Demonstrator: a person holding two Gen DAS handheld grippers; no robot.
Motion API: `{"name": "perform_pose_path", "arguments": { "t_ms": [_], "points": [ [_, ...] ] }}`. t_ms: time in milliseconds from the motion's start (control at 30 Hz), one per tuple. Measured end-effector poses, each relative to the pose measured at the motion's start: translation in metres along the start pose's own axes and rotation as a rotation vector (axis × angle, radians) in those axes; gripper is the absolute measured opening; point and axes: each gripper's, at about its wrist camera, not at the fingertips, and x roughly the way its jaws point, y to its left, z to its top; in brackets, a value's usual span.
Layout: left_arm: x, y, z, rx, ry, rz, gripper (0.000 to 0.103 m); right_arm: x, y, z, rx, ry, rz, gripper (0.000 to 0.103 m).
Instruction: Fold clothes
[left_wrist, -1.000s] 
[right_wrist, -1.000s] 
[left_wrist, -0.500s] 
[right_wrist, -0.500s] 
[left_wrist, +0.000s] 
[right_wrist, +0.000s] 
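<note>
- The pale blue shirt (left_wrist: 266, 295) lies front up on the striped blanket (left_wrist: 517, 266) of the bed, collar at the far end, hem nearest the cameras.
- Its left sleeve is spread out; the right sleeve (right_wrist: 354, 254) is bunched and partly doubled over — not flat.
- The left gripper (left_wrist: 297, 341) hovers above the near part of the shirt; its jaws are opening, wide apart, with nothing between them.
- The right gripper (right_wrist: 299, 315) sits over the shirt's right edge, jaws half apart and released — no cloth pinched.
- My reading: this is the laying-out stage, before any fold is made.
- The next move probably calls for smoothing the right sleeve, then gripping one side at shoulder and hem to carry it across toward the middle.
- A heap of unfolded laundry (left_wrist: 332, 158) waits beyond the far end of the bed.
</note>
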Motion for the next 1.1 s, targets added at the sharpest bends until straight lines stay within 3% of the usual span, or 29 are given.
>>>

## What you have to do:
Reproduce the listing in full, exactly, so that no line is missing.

## Solved exercise:
Demonstrator: a person holding two Gen DAS handheld grippers; no robot.
Motion API: `{"name": "perform_pose_path", "arguments": { "t_ms": [_], "points": [ [_, ...] ] }}`. t_ms: time in milliseconds from the motion's start (control at 30 Hz), one per tuple. Measured end-effector poses, each relative to the pose measured at the motion's start: translation in metres along the start pose's own axes and rotation as a rotation vector (axis × angle, radians) in those axes; gripper is the absolute measured opening; point and axes: each gripper's, at about its wrist camera, not at the fingertips, and x roughly the way its jaws point, y to its left, z to its top; in brackets, a value's usual span.
Layout: left_arm: x, y, z, rx, ry, rz, gripper (0.000 to 0.103 m); right_arm: x, y, z, rx, ry, rz, gripper (0.000 to 0.103 m).
Instruction: Fold clothes
[left_wrist, -1.000s] 
[right_wrist, -1.000s] 
[left_wrist, -0.500s] 
[right_wrist, -0.500s] 
[left_wrist, +0.000s] 
[right_wrist, +0.000s] 
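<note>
- The pale blue shirt (left_wrist: 266, 295) lies front up on the striped blanket (left_wrist: 517, 266) of the bed, collar at the far end, hem nearest the cameras.
- Its left sleeve is spread out; the right sleeve (right_wrist: 354, 254) is bunched and partly doubled over — not flat.
- The left gripper (left_wrist: 297, 341) hovers above the near part of the shirt; its jaws are opening, wide apart, with nothing between them.
- The right gripper (right_wrist: 299, 315) sits over the shirt's right edge, jaws half apart and released — no cloth pinched.
- My reading: this is the laying-out stage, before any fold is made.
- The next move probably calls for smoothing the right sleeve, then gripping one side at shoulder and hem to carry it across toward the middle.
- A heap of unfolded laundry (left_wrist: 332, 158) waits beyond the far end of the bed.
</note>
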Motion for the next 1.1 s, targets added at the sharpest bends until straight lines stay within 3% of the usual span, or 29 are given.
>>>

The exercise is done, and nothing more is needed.